Remix.run Logo
Roark66 9 hours ago

I'm glad the author clarified he wants to prevent his instance from crashing not simply "block robots and allow humans".

I think the idea that you can block bots and allow humans is fallacious.

We should focus on a specific behaviour that causes problems (like making a bajillion requests one for each commit, instead of cloning the repo). To fix this we should block clients that work in such ways. If these bots learn to request at a reasonable pace why cares if they are bots, humans, bots under a control of an individual human, bots owned by a huge company scraping for training data? Once you make your code (or anything else) public, then trying to limit access to only a certain class of consumers is a waste of effort.

Also, perhaps I'm biased, because I run a searXNG and Crawl4AI (and few ancillaries like jina rerank etc) in my homelab so I can tell my AI to perform live internet searches as well as it can get any website.

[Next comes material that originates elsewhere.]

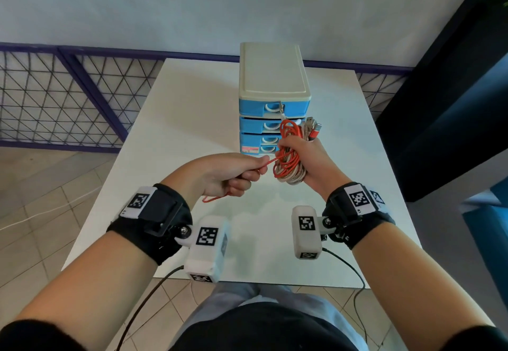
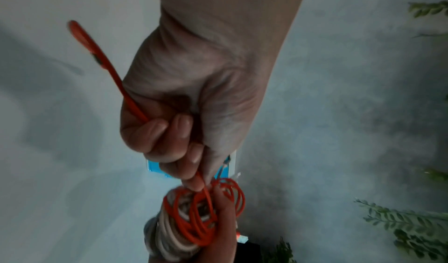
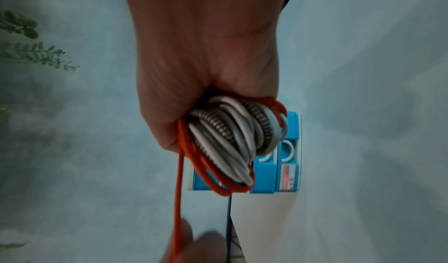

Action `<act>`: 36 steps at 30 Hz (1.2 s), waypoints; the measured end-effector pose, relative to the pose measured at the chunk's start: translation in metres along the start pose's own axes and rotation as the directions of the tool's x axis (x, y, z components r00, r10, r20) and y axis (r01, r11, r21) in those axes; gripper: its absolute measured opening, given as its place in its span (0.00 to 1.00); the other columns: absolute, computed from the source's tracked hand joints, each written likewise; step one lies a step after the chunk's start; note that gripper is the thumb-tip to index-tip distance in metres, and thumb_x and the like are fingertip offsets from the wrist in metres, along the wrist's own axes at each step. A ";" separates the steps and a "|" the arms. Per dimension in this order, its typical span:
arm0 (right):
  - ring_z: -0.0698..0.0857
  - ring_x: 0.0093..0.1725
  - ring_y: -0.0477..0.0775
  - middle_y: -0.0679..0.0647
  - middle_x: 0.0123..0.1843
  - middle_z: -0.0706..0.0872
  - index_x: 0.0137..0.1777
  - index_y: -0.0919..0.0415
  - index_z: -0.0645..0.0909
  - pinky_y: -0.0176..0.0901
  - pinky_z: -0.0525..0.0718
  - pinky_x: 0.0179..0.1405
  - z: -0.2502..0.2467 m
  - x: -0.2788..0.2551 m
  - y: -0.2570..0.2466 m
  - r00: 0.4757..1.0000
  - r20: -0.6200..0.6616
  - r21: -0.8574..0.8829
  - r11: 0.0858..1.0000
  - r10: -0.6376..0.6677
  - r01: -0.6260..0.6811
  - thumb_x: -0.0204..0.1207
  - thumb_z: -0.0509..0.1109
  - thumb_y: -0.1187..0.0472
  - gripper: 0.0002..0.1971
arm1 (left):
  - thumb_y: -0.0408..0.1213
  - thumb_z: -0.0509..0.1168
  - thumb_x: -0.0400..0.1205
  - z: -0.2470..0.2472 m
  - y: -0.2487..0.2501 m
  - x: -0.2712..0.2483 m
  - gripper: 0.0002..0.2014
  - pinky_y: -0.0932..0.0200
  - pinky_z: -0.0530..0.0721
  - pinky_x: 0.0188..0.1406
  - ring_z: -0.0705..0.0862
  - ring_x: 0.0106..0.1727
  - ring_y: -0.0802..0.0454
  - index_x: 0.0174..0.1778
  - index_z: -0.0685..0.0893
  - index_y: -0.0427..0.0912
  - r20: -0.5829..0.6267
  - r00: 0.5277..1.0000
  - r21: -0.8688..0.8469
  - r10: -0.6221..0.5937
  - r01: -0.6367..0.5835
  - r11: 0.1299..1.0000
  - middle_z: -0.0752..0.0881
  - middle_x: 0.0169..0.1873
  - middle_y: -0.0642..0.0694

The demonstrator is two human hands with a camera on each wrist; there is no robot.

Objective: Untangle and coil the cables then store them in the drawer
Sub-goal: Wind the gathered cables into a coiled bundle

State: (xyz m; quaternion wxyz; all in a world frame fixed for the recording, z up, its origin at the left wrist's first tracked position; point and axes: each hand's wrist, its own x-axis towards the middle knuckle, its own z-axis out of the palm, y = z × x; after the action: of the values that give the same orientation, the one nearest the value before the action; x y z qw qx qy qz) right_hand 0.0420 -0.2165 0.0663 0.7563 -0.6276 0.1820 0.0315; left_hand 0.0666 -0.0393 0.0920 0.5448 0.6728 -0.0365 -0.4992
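My right hand (image 1: 302,155) grips a coiled bundle of cables (image 1: 288,158) above the table: red loops wrapped around white and braided beige strands (image 3: 232,138), with several plug ends (image 1: 313,128) sticking up past the fingers. My left hand (image 1: 233,174) holds the free red cable (image 2: 130,98) in a closed fist, drawn taut toward the bundle (image 2: 194,219); its loose end (image 1: 211,199) hangs below the fist. A small drawer unit (image 1: 273,100) with blue drawers and a cream top stands just behind the hands; all its drawers look closed.
The white table (image 1: 165,141) carries only the drawer unit. A purple wire-mesh fence (image 1: 68,97) runs along the left and back. A dark panel (image 1: 439,103) stands at the right. Green plant leaves (image 3: 29,54) show in the wrist views.
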 end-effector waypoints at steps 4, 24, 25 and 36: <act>0.87 0.34 0.51 0.56 0.35 0.85 0.52 0.64 0.78 0.48 0.88 0.37 -0.013 -0.002 -0.003 1.000 -0.013 0.057 0.998 0.020 -0.019 0.75 0.70 0.69 0.07 | 0.52 0.56 0.86 -0.017 -0.016 -0.002 0.17 0.61 0.56 0.27 0.57 0.21 0.57 0.34 0.74 0.47 0.094 0.990 0.180 -0.106 0.088 0.980 0.64 0.23 0.54; 0.89 0.38 0.51 0.56 0.41 0.89 0.54 0.63 0.84 0.42 0.88 0.39 0.006 -0.020 0.005 0.963 0.265 -0.097 0.995 0.052 -0.027 0.78 0.70 0.69 0.07 | 0.34 0.70 0.78 0.002 0.001 0.018 0.06 0.77 0.75 0.36 0.81 0.37 0.68 0.48 0.89 0.45 -0.216 0.753 0.691 0.622 -0.332 0.642 0.86 0.39 0.57; 0.88 0.37 0.51 0.57 0.40 0.88 0.54 0.64 0.84 0.42 0.88 0.38 0.005 -0.020 0.006 0.964 0.257 -0.081 0.996 0.065 -0.045 0.78 0.70 0.68 0.07 | 0.35 0.70 0.78 0.003 -0.001 0.019 0.06 0.78 0.75 0.34 0.81 0.37 0.67 0.49 0.89 0.46 -0.228 0.755 0.670 0.615 -0.337 0.662 0.86 0.40 0.56; 0.87 0.30 0.49 0.57 0.34 0.84 0.48 0.65 0.79 0.42 0.87 0.32 -0.027 -0.010 0.007 0.998 -0.025 -0.021 0.998 0.061 -0.061 0.76 0.70 0.69 0.04 | 0.50 0.54 0.87 -0.025 -0.010 0.004 0.17 0.65 0.67 0.24 0.59 0.19 0.57 0.38 0.76 0.45 -0.210 0.966 -0.199 0.149 -0.191 0.961 0.64 0.22 0.54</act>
State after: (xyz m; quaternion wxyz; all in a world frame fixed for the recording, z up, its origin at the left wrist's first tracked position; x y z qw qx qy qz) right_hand 0.0248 -0.2396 0.0588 0.7458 -0.6303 0.2099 0.0490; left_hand 0.0817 -0.0201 0.0793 0.6572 0.6486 0.0136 -0.3836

For code it has a way to clone stuff, but for things like issues, discussions, PRs it goes mostly to GitHub.

I like that my AI can browse almost like me. I think this is the future way to consume a lot of the web (except sites like this one that are an actual pleasure to use).

The models sometimes hit sites they can't fetch. For this I use Firecrawl. I use MCP proxy that lets me rewrite the tool descriptions so my models get access to both my local Crawl4ai and hosted (and rather expensive)firecrawl, but they are told to use Firecrawl as last resort.

The more people use these kinds of solutions the more incentive there will be for sites not to block users that use automation. Of course they will have to rely on alternative monetisation methods, but I think eventually these stupid capchas will disappear and reasonable rate limiting will prevail.

popcornricecake 7 hours ago | parent | next [-]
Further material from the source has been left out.